-- Required action --
Reproduce all of the data exactly, with no line skipped.

-- Dataset content --
* * *

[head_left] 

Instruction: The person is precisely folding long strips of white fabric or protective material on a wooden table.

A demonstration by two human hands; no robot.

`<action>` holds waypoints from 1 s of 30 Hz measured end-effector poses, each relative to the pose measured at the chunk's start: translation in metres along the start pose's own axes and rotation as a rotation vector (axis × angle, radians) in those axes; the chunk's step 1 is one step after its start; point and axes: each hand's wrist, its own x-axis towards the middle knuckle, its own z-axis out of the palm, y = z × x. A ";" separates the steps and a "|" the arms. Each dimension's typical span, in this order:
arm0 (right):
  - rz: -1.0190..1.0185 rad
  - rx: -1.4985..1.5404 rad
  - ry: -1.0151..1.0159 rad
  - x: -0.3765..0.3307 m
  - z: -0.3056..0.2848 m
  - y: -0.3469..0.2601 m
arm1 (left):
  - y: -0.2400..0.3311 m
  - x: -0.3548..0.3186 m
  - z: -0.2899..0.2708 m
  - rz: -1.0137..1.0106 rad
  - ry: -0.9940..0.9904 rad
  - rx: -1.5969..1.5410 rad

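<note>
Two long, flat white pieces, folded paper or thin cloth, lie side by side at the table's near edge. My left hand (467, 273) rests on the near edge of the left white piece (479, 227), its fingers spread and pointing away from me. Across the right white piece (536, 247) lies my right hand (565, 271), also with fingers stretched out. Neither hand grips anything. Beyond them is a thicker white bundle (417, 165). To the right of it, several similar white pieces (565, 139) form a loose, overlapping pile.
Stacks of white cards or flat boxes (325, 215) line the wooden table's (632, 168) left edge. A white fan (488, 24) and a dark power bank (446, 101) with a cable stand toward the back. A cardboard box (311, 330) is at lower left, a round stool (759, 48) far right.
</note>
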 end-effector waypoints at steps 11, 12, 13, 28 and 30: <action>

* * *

-- Your response --
[head_left] 

Instruction: The person is precisely folding long strips of white fabric or protective material on a wooden table.

A demonstration by two human hands; no robot.

`<action>` holds waypoints from 1 s of 30 Hz measured end-effector poses, each relative to the pose measured at the chunk's start: translation in metres along the start pose's own axes and rotation as a rotation vector (axis × angle, radians) in those axes; the chunk's step 1 is one step after its start; point and axes: each hand's wrist, its own x-axis towards the middle knuckle, its own z-axis out of the palm, y = z × x. A ";" separates the steps and a "|" the arms. Each dimension's typical span, in this order:
arm0 (right):
  - rz: -1.0190..1.0185 rad
  - rx: -1.4985..1.5404 rad
  - ry: -1.0151..1.0159 rad
  - x: -0.3765..0.3307 m
  - z: -0.3056..0.2848 m
  - y: -0.3469..0.2601 m
arm1 (left):
  - y: -0.2400..0.3311 m
  - x: -0.3548..0.3186 m
  - z: -0.2899..0.2708 m
  - rz: -1.0137..1.0106 rad
  - ry: -0.9940..0.9904 rad
  - rx: -1.5969..1.5410 rad

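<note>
Two long, flat white pieces, folded paper or thin cloth, lie side by side at the table's near edge. My left hand (467, 273) rests on the near edge of the left white piece (479, 227), its fingers spread and pointing away from me. Across the right white piece (536, 247) lies my right hand (565, 271), also with fingers stretched out. Neither hand grips anything. Beyond them is a thicker white bundle (417, 165). To the right of it, several similar white pieces (565, 139) form a loose, overlapping pile.
Stacks of white cards or flat boxes (325, 215) line the wooden table's (632, 168) left edge. A white fan (488, 24) and a dark power bank (446, 101) with a cable stand toward the back. A cardboard box (311, 330) is at lower left, a round stool (759, 48) far right.
</note>
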 end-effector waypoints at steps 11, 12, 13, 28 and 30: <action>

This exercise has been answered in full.